*Task item*. Please return the whole listing word for word.

*Given material*.
=======

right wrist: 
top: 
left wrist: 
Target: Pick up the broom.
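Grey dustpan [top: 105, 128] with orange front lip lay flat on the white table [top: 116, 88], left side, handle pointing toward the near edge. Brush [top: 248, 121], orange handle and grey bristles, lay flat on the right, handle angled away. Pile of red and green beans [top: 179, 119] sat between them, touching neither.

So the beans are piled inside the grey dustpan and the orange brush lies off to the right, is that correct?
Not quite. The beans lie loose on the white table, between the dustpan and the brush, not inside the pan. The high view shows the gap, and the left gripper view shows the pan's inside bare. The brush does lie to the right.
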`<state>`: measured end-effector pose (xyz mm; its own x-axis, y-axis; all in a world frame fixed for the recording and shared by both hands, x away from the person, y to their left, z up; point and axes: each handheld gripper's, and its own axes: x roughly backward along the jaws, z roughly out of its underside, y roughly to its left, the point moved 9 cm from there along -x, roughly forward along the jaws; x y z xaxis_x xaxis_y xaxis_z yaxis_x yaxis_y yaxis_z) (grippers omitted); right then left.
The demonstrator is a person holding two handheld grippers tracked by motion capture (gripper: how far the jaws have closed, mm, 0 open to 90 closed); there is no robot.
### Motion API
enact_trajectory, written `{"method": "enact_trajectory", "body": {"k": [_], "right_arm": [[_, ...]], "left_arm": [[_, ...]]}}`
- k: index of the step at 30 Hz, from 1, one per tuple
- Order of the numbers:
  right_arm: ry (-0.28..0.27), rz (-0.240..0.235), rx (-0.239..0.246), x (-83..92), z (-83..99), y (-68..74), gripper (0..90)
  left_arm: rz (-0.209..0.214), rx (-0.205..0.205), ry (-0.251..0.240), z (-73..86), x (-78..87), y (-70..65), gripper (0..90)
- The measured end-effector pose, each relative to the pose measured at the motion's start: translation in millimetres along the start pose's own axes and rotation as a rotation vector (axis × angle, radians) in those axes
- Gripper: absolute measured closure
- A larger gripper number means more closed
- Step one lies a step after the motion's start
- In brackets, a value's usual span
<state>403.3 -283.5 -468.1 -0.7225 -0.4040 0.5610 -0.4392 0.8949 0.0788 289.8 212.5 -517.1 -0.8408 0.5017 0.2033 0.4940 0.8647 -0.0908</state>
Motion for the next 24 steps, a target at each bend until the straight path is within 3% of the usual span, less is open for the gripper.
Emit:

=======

*Expected answer*.
right wrist: 
top: 
left wrist: 
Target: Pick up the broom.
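Grey dustpan [top: 105, 128] with orange front lip lay flat on the white table [top: 116, 88], left side, handle pointing toward the near edge. Brush [top: 248, 121], orange handle and grey bristles, lay flat on the right, handle angled away. Pile of red and green beans [top: 179, 119] sat between them, touching neither.

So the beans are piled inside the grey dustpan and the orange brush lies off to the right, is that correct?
Not quite. The beans lie loose on the white table, between the dustpan and the brush, not inside the pan. The high view shows the gap, and the left gripper view shows the pan's inside bare. The brush does lie to the right.
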`<state>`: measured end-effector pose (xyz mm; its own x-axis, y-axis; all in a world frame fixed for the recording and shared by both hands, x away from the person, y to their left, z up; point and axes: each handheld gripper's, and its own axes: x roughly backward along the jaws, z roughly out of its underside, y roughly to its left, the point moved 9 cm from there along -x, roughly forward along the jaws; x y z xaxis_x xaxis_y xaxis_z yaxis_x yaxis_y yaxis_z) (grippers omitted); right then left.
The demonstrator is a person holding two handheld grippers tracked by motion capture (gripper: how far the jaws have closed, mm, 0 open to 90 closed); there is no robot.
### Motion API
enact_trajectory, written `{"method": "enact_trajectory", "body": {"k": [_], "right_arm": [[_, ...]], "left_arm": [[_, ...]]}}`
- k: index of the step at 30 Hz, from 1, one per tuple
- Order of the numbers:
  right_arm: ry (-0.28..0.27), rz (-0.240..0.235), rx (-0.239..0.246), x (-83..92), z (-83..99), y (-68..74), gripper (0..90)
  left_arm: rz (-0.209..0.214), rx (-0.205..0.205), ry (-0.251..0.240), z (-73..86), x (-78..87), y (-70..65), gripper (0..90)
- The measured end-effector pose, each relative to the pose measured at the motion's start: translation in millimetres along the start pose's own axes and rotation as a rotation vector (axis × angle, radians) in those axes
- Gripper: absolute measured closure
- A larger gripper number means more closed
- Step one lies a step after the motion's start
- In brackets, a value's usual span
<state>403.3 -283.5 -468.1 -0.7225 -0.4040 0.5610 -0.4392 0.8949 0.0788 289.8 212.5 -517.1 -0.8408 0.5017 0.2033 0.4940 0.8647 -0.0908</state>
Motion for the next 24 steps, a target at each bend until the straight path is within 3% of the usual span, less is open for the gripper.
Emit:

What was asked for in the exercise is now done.